Placing the teacher in the role of a student learner, modeling instructional strategies and lessons that exemplify best practices, coaching teacher learners through authentic activities in which they use the tools and design strategies to solve authentic problems, and offering ways for them to test their knowledge in their own practice, situates learning in the culture of teaching. I have learned the value of apprenticeship as an instructional model as I see my students transform just as I did in the program. This is a testament to how important it is for teachers to try out their lessons, to participate in the kinds of learning that they will be asking of their students. It is a way for teachers to empathize with their students.

My reflection on the concepts that have influenced my thinking about teaching and learning been directed towards what I have learned in face to face instructional environments. These same concepts translate to online learning environments as well. Afterall, online learning is education just the same. Online learning offers an alternative to learners while developing self-regulation and efficacy, skills generally not promoted in face to face instruction. There are concepts that I have learned specifically in the context of online learning. These concepts help promote the skills required in good online learning environments, such as self-regulation and socialibility. The Community of Practice Learning System (COPLS) developed by Priscilla Norton is the interaction among an expert mentor, a learner, a challenge, and performances of understanding. Support resources are available to the expert mentor and instructional resources are given to the learner. The representative problem/challenge and the performances of understanding are used to promote dialogue between the expert mentor and learner, to help the learner build bridges to practice.

Like all the concepts that have influenced my thinking, I have used the COPLS model in my teaching. The Integration of Technology in Schools Online Certificate program is a COPLS designed course. Until The Online Academy for Teachers, I had very little formal instruction on being an expert mentor. Through this program, I was introduced to the ART of Mentoring- assessing, responding, and targeting and learned the importance of providing education about online learning to expert mentors. I discovered that the ART of mentoring gave me the language to voice the strategies I had been using as a mentor.

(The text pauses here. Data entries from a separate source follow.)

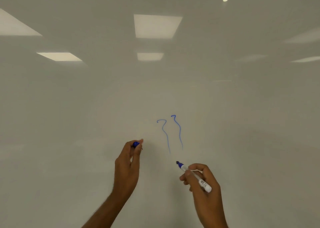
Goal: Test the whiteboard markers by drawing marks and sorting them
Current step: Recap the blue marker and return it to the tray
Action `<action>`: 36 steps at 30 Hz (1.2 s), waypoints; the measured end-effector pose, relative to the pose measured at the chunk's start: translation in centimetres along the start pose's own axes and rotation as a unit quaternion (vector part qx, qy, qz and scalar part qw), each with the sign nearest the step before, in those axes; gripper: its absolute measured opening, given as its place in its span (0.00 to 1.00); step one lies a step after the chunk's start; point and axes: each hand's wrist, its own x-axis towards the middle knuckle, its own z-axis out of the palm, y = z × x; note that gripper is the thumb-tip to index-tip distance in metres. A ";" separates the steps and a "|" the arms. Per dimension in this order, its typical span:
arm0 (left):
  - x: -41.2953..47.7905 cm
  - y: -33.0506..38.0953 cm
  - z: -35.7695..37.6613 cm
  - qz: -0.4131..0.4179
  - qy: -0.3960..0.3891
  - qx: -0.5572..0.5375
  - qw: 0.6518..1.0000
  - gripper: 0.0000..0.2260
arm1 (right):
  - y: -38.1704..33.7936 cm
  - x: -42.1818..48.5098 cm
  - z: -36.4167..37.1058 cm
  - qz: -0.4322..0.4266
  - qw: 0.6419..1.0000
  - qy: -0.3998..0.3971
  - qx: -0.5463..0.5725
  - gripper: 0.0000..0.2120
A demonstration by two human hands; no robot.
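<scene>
Right hand [201, 179] gripping uncapped blue whiteboard marker [194, 176], tip hovering just below two blue squiggles [173, 134] on whiteboard [86, 106], left hand [129, 160] pinching blue cap [136, 144].

Hands: two. Marker [201, 182] — one, uncapped, gripped in the right hand [207, 198]. Cap [136, 144] — one, blue, pinched at the left hand's [127, 165] fingertips. Blue marks: two, above and between the hands; left squiggle [165, 134], right squiggle [179, 132]. Board [69, 123]: one.
</scene>
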 end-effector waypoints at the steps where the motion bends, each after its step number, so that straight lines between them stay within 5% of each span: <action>1: -0.6 0.6 0.1 -0.057 0.005 -0.075 0.996 0.08 | -0.5 -0.9 0.6 -0.003 1.000 -0.023 0.010 0.05; 5: -2.7 1.4 -0.3 -0.251 -0.014 -0.356 0.900 0.12 | -1.5 -3.3 2.7 -0.004 0.996 -0.092 0.018 0.16; 9: -4.8 2.3 -1.2 -0.312 -0.024 -0.442 0.841 0.14 | -1.7 -4.6 3.6 -0.002 0.992 -0.121 0.034 0.16; 15: -7.2 3.8 -1.8 -0.330 -0.040 -0.437 0.836 0.14 | -1.6 -5.9 4.1 0.023 0.992 -0.118 0.020 0.39; 21: -9.5 4.7 -2.3 -0.346 -0.016 -0.436 0.831 0.14 | -1.7 -8.2 3.6 0.027 0.991 -0.128 0.019 0.16; 36: -16.3 6.7 -9.4 -0.364 0.023 -0.470 0.804 0.16 | -5.7 -16.5 7.0 0.043 0.990 -0.124 0.050 0.10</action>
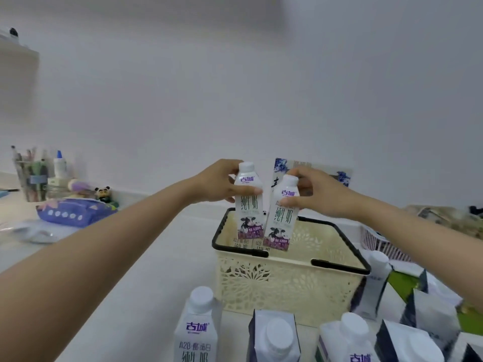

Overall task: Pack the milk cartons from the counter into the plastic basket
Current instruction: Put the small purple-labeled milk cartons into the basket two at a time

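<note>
A cream plastic basket (290, 286) with black handles stands on the white counter. My left hand (222, 184) grips the top of one white milk carton (248, 212), held upright over the basket's far left corner. My right hand (311, 192) holds a second milk carton (281, 220) by its shoulder, tilted slightly, right beside the first. Tops of two cartons (248, 244) show inside the basket below them. Several more milk cartons stand in front of the basket, such as the front left carton (197, 333) and a front right carton (345, 340).
A purple pencil case (73, 211), a pen holder (31, 176) and a small figurine (104, 194) sit at the left. A pink-white small basket (379, 244) lies right of the cream one. A blue-and-white box (337, 176) stands against the wall behind.
</note>
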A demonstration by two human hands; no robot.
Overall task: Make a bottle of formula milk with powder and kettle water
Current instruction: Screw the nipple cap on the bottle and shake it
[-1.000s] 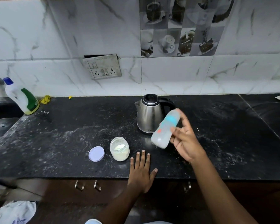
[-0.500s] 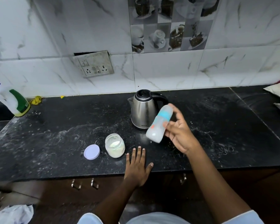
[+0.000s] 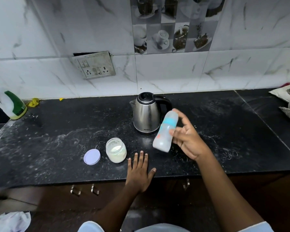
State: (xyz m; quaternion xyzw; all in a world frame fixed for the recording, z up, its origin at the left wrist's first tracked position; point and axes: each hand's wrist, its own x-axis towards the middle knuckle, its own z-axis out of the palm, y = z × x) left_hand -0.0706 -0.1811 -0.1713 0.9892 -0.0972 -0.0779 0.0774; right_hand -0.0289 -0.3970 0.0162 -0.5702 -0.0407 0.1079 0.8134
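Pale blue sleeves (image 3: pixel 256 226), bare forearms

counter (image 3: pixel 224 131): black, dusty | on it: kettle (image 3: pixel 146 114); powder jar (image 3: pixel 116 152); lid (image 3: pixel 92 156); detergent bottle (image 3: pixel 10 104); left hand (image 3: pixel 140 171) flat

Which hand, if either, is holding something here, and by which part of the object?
The right hand holds the tilted baby bottle, fingers around its middle. The left hand holds nothing; it lies flat on the counter.
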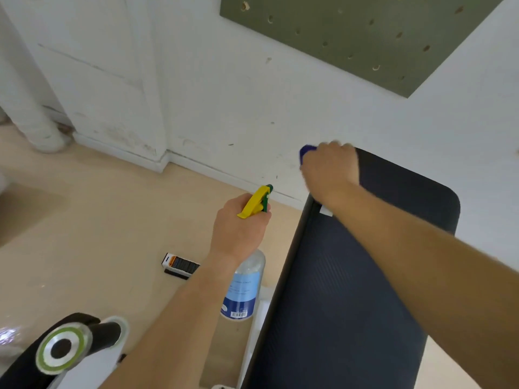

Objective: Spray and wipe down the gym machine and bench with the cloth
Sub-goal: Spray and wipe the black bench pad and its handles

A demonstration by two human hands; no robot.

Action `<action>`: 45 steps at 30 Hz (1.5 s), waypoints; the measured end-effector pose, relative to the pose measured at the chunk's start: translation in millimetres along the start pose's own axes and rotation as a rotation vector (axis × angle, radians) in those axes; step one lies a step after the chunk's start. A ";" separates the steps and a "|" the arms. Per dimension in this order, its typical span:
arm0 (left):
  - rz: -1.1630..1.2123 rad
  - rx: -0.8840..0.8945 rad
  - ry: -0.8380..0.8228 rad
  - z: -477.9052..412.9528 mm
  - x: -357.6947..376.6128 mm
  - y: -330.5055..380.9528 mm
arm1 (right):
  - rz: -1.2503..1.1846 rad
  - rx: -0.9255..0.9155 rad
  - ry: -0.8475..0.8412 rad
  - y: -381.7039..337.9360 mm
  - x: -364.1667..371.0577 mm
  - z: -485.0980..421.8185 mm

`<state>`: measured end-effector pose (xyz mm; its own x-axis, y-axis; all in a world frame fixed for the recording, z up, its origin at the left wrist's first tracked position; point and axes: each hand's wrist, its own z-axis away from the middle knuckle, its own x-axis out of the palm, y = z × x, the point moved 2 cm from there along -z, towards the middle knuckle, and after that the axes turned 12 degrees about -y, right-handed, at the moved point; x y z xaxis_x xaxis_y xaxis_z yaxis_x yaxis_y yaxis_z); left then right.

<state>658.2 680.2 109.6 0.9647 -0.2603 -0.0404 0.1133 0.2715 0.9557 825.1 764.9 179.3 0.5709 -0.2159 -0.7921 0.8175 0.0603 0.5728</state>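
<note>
Head view, and we start well to the left of the bench (351, 290), where a round machine end cap (63, 350) with a green ring and a black centre shows at the lower corner, on a white frame. On the pale floor between that cap and the bench lies a small black box (179, 265) with an orange label. Just beside the bench's left edge our left hand (238, 223) is wrapped around the neck of the spray bottle (244, 287). Its yellow and green trigger head points away from us toward the white wall (224, 94), and its clear body with a blue label hangs below the wrist. The bench itself is a long, dark, ribbed pad running away from us to the wall. At its far left corner our right hand (328, 167) is curled down over the blue cloth (306, 151), gripping it against the pad. Only a small fold of cloth shows past the knuckles, and this spot is blurred. Above the bench's far end a green pegboard (365, 37) hangs on the wall.
</note>
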 end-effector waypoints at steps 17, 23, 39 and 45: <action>-0.072 -0.009 -0.122 -25.6 5.9 77.6 | -0.329 0.028 0.099 43.7 5.8 1.6; -0.165 -0.003 -0.186 -38.4 15.5 86.2 | -0.691 0.326 0.294 78.9 42.0 38.2; -0.380 -0.123 -0.172 -80.1 42.1 104.1 | -1.240 0.217 0.391 119.0 80.7 55.4; -0.191 -0.075 -0.080 -72.9 36.2 106.9 | -0.740 -0.148 0.140 88.1 38.7 -19.0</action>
<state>722.6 767.4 189.1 0.9023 -0.3854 -0.1931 0.3129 0.2774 0.9084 920.6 780.4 195.1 -0.1329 -0.1259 -0.9831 0.9863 0.0806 -0.1437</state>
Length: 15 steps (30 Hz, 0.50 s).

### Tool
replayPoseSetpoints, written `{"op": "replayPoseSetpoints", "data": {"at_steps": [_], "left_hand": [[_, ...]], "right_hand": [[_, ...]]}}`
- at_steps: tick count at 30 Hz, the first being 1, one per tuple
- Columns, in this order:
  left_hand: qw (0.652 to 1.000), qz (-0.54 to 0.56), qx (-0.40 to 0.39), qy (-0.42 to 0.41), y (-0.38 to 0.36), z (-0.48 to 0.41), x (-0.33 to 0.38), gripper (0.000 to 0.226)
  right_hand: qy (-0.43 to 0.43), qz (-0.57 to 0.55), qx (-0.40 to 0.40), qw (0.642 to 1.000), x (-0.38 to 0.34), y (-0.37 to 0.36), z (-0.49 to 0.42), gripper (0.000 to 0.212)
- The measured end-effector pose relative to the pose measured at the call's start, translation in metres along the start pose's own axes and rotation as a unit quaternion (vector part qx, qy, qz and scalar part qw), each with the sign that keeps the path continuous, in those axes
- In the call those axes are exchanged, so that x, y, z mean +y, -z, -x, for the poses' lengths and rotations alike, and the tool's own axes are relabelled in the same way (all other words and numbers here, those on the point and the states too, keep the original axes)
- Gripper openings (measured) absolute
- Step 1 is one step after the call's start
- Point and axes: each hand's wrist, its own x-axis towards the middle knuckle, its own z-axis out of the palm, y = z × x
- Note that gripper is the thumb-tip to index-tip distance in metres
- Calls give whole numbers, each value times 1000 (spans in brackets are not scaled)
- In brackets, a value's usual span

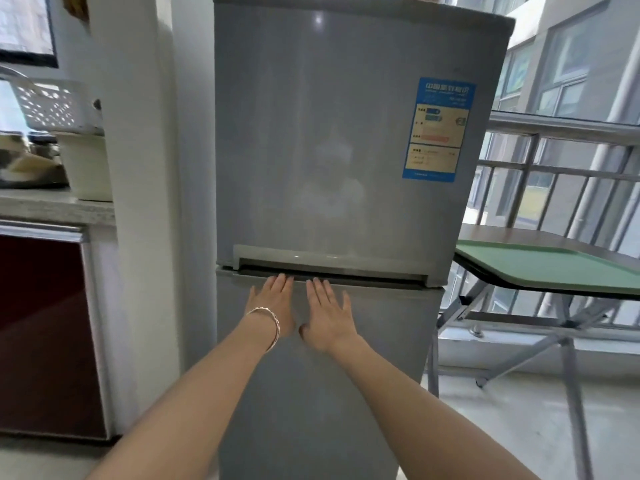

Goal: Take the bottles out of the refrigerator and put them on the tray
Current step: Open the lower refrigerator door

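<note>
Fingers (pixel 281 282) of the left hand (pixel 273 306) lie straight and close together, flat against the top of the lower door (pixel 311 393) of the refrigerator (pixel 329 133), with the tips at the dark handle recess (pixel 332 271) between the two doors. The right hand (pixel 327 315) lies just beside it in the same posture, fingers extended and slightly fanned, thumb out to the side; neither hand grips anything. A thin bracelet (pixel 272 323) circles the left wrist. Both refrigerator doors are closed, so the bottles are hidden from view. The upper door (pixel 311 98) carries a blue energy label (pixel 438 129) near its right edge. The green tray (pixel 550 268) lies to the right of the refrigerator on a folding counter (pixel 519 237) with metal legs, well apart from the hands, its surface bare. Behind that counter stands a metal railing (pixel 561 168) in front of windows. To the left of the refrigerator, a white pillar (pixel 138 168) separates it from a kitchen counter (pixel 52 206), which carries a white perforated basket (pixel 48 105) resting on a white container (pixel 86 168). A dark red cabinet front (pixel 45 334) sits below that counter.
</note>
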Motion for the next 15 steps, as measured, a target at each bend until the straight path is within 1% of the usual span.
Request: {"op": "replayPoseSetpoints", "data": {"at_steps": [3,6,8,10,11,12,15], "left_hand": [[999,26,-4,20,8,-7,5,81],[1000,4,12,22,16,-10,7,59],[998,-44,45,-1,27,-11,5,44],[995,-71,66,-29,43,-8,4,32],[994,-65,74,-40,50,-6,5,29],[995,-44,83,-47,56,-4,6,28],[992,51,85,-84,57,-1,19,28]], "right_hand": [[-15,-16,-19,1000,-5,11,0,84],[-31,-47,-40,998,-7,21,-5,78],[-29,-56,-5,998,-8,30,-5,60],[-18,-36,72,997,-11,42,-2,37],[-24,-28,108,993,-12,48,1,33],[-32,-26,131,991,-12,55,5,32],[-78,-21,119,990,-4,71,21,30]]}}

My experience in applying these concepts in my own practice with K-6 learners and with practicing teachers have allowed me to internalize them and define me as an educator. I am better able to walk in the shoes of my students because I have learned the concepts just as they are. Does this make me more narrow in my thinking? I don't think so. I am working in an environment in which new ideas are continually fostered and the emergence of new technologies motivates change. I believe these concepts have provided me a good foundation in learning theory and instructional practices. These experiences and ideas have fueled my interest in designing quality coursework in higher education for both face to face and online environments. Online learning now plays a role in the landscape of higher education. We have lots of information on how to create an online course and the features that support learning. I believe it is time to look at how online learning is used in higher education, the quality of these courses and the impact on student learning.